In a recent study on traffic congestion, the Los Angeles-based Reason Foundation predicted that 104,000 more lane-miles of capacity would have to be added to the nation’s freeways over the next 25 years. American City & County asked readers of its weekly e-mail newsletter if the solution to traffic congestion is building more roads, or increasing public transportation, or both.
“The Reason Foundation has NEVER been a big supporter of expanded transit options, but in many cases that is the only solution to getting people around and avoiding gridlock. This is even more evident here in Southern California where we have no more land to expand freeway lanes or widen streets without serious land use impacts and loss or relocation of homes and businesses. But getting people out of their cars and onto public transit means you have to have a system that is fast, convenient and efficient. Los Angeles actually [is working] on a [viable] mass transit system.

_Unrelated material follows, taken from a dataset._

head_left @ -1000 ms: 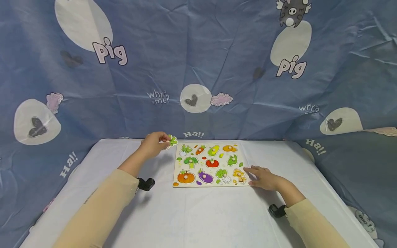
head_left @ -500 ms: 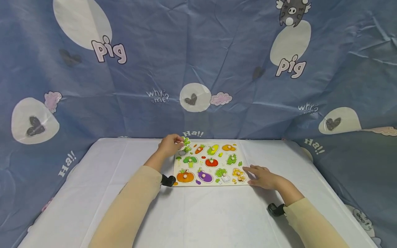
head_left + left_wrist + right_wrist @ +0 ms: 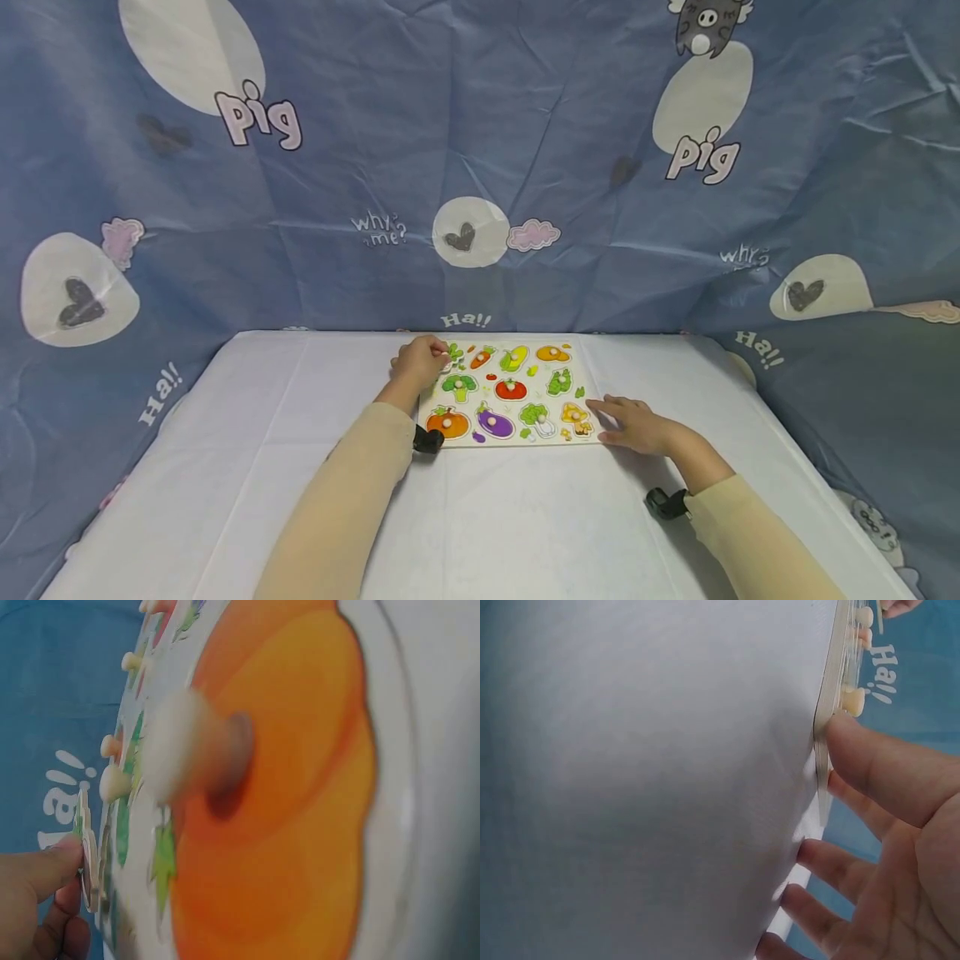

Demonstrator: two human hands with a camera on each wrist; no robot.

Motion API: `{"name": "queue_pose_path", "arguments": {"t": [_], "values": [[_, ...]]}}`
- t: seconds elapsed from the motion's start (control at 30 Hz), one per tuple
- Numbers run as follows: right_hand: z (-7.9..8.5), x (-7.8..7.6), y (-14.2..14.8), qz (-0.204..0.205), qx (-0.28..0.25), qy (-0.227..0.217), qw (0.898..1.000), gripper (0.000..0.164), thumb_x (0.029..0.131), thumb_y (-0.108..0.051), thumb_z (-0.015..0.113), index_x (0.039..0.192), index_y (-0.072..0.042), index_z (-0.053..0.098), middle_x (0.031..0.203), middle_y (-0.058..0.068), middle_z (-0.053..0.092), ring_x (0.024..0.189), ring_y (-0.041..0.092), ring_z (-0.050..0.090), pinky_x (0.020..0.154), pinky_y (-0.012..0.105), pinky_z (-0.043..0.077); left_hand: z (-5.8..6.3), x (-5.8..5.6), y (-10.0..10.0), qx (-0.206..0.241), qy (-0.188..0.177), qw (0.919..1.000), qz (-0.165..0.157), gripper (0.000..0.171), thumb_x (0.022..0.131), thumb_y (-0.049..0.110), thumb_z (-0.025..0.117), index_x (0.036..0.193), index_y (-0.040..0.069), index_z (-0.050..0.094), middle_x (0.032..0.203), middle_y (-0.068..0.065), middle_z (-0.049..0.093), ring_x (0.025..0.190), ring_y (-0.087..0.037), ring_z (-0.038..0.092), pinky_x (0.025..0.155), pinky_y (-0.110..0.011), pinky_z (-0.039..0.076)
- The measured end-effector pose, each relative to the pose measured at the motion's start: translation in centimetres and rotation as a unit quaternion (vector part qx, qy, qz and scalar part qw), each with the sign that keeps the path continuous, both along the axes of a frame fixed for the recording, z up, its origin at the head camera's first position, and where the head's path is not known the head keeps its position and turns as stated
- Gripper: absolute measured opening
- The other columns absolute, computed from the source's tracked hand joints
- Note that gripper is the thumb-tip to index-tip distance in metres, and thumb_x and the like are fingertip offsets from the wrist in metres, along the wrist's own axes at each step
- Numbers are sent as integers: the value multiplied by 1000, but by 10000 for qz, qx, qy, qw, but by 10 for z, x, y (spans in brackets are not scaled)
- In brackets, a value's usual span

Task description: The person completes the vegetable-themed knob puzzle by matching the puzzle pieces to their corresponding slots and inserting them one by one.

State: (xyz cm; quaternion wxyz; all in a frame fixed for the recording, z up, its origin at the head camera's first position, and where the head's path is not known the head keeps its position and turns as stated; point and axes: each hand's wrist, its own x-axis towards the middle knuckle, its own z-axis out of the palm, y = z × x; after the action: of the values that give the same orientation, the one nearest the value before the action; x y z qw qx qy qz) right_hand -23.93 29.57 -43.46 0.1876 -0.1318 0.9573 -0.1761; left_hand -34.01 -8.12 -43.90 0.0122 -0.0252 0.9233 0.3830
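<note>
In the head view, my left hand (image 3: 420, 363) is at the top left corner of a vegetable puzzle board (image 3: 551, 433). It pinches a leafy green puzzle piece (image 3: 87, 859) between thumb and fingers. The left wrist view shows the piece on edge, close to the board face; whether they touch I cannot tell. My right hand (image 3: 637, 427) lies at the board's lower right corner with fingers spread. Its thumb and index finger touch the board edge, and its other fingers rest on the white cloth.
Knobbed pieces sit in the board, among them a pumpkin (image 3: 447, 423), an eggplant (image 3: 496, 422), a tomato (image 3: 511, 390) and a broccoli (image 3: 459, 386). A white cloth (image 3: 517, 525) covers the table. Blue printed fabric (image 3: 600, 275) hangs behind it.
My left hand has moved right from beside the board to its top left corner, then lowered slightly with the leafy piece. My right hand has stayed at the board's edge.
</note>
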Motion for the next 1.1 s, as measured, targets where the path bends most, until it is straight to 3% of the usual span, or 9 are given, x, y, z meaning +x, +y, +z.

But the rest of the Southern California region will end up spending years to try to catch up and is headed for gridlock in the next few decades if investments are not made in improved transit options, not just concrete and freeway lanes.”
— Tim Keenan, government affairs consultant, Cypress, Calif.
“Traffic engineers in our area seem to universally agree that it is impossible to build your way out of congestion in an economically viable region. And yet, we see highways widened and new roads built. If adding more lanes is truly the answer, why does Los Angeles still have congestion? The answer must lie in increasing travel options by building efficient and cost-effective mass transit and facilitating non-motorized travel.”
— John Hieftje, mayor, Ann Arbor, Mich.
“The answer is both. However, before we can consider which road projects need to be built, we need to increase the accessibility to transit since funding is woefully behind that of roads. Once we get a decent transit system in place, then we can determine which roads need to be improved or built. Doing both now could result in spending on needless road improvement or building.”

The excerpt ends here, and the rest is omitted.